Wake County commissioners and Raleigh city councilors approved some changes to the interlocal agreement that dictates what is done with the revenue from hotel and prepared food and beverage taxes at a joint meeting on Thursday.
In 2011 the taxes alone generated about $33 million. About half of that revenue is portioned out to the Greater Raleigh Convention and Visitors Bureau, the Centennial Authority, and debt service for the Five County Stadium and PNC Arena, among others.
The city and Wake County also take a $1 million cut.
A large portion of what’s left, 85 percent, goes right into the Raleigh Convention Center.
The remaining 15 percent is committed to the NC Museum of Art, NC Ballet, NC Museum of Natural Sciences Green Square Project, Town of Cary Sports Facilities, the St. Augustine’s College track, the Whitewater Park and PNC Arena facility improvements.
City Manager Russell Allen and County Manager David Cooke recommended some small changes to the financial plan, none of which require a tax increase.
The group removed money that was allocated to fund a future convention center expansion starting in 2017. The $121 million was then moved to the fund balance. Cooke said that the money was set aside for an expansion that no one really agreed upon. By keeping the money in that fund, it implied that there would be a future expansion.
Allen said that the city did purchase land in the area with the intent to eventually expand the center, but that a decision by both commissioners and councilors would be required to go forward.
The managers also recommend going forward with a Raleigh Convention Center and Capital Maintenance Plan that was created by a consultant. But only 95 percent of the plan would be funded.
“I think we all now understand what a powerful economic engine the combination of the Raleigh Convention Center and the PNC Arena is,” said City Attorney Thomas McCormick who was speaking on behalf of the Centennial Authority.
According to the agreement, when Raleigh withdraws funds, Wake County gets double. Currently, the county is owed $6 million. Under the new amendment, a $5.4 million transfer would be made to the county.
A business development fund was created through a previous amendment and is run by the Greater Raleigh Convention and Visitors Bureau. The fund has been extended for the next 10 years at $450,000 per year.
Going forward, the managers set fund balance limits extending until 2017. If the actual fund balance exceeds those amounts, the additional funds would be used to fulfill any new or existing two-for-one obligation with the county or any other funding commitments. The Centennial Authority would also receive an additional $500,000 per year.
City councilors approved the amendment and the plan with very little discussion. But the same couldn’t be said for the county commissioners who had questions about revenue projections, debt service and project commitments.
“Why can’t we pay down the debt service and limit the time we owe this thing,” said Commissioner Phil Matthews.
Allen explained that the interest rates for the loans are extremely low. “There’s not a huge advantage to paying off the debt,” he said.
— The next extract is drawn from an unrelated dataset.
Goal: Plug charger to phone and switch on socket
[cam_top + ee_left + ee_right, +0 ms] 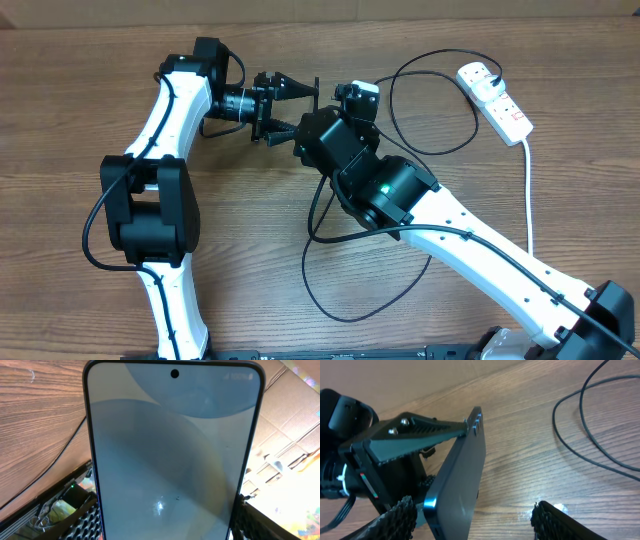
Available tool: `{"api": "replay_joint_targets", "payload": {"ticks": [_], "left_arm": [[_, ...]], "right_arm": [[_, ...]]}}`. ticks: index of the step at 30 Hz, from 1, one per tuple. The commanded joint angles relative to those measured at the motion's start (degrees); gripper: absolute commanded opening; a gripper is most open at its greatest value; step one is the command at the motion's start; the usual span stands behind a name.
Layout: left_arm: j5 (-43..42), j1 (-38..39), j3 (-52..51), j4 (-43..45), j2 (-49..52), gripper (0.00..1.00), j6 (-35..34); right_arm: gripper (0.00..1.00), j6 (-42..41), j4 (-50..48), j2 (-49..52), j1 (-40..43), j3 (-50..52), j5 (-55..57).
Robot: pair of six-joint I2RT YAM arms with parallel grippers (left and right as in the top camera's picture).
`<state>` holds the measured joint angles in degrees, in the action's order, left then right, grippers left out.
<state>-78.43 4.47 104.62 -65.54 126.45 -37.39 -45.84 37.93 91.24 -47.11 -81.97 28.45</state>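
Note:
My left gripper (165, 512) is shut on the phone (170, 455), its fingers (82, 520) pressing both long edges; the light blue screen fills the left wrist view. The right wrist view shows that phone (462, 475) edge-on, lifted off the table. It stands between the fingers of my right gripper (472, 506), close to the left finger (400, 515) and well apart from the right one, so the jaws are open. The charger is a black cable (325, 290) that loops over the table and reaches the socket (495, 98) at the back right. Its connector tip is not visible.
A thick white cord (529, 190) runs from the socket toward the front right. Black cable loops (590, 440) lie on the wood just right of my right gripper. Both arms meet at the table's back middle.

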Motion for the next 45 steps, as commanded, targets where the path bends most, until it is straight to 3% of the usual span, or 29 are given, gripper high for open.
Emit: {"api": "replay_joint_targets", "payload": {"ticks": [1,5,12,21,25,36,40,45], "left_arm": [[-1.9,0.1,1.7,0.0,-0.1,0.67,-0.2],[-1.9,0.1,1.7,0.0,-0.1,0.67,-0.2],[-1.9,0.1,1.7,0.0,-0.1,0.67,-0.2],[-1.9,0.1,1.7,0.0,-0.1,0.68,-0.2],[-0.6,0.1,1.7,0.0,-0.1,0.68,-0.2],[-0.4,0.1,1.7,0.0,-0.1,0.68,-0.2],[-0.4,0.1,1.7,0.0,-0.1,0.67,-0.2],[1.1,0.1,1.7,0.0,-0.1,0.68,-0.2]], "right_arm": [[0.75,-0.2,-0.4,1.2,-1.2,-0.9,2.4],[0.75,-0.2,-1.5,3.0,-2.1,-0.9,2.4],[0.65,-0.2,-3.9,4.1,-2.3,-0.9,2.6],[0.61,1.1,-4.3,7.2,-2.3,-0.9,2.6],[0.52,1.6,-4.7,7.2,-2.3,-0.9,4.1],[0.45,2.8,-5.2,7.2,-2.3,-0.9,5.0],[0.34,2.8,-5.3,7.2,-2.3,-0.9,4.9],[0.27,2.8,-5.5,7.2,-2.3,-0.9,4.9]]}}
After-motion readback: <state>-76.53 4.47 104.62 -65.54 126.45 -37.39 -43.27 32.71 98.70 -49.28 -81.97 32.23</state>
But, he added, staff could look into paying down the debt if that’s what the boards wanted.
Matthews and commission chair Paul Coble questioned why the whitewater rafting park continues to be funded, but doesn’t seem to be anywhere near the start of the project.
The money, Coble said, could be used for other projects that could begin generating revenue more quickly. He added that he wanted to give the park developers until the end of 2013 for a status update.
But, commissioners agreed to approve the plan and instruct city staff to meet with the park developers to find out where funding and construction plans stand.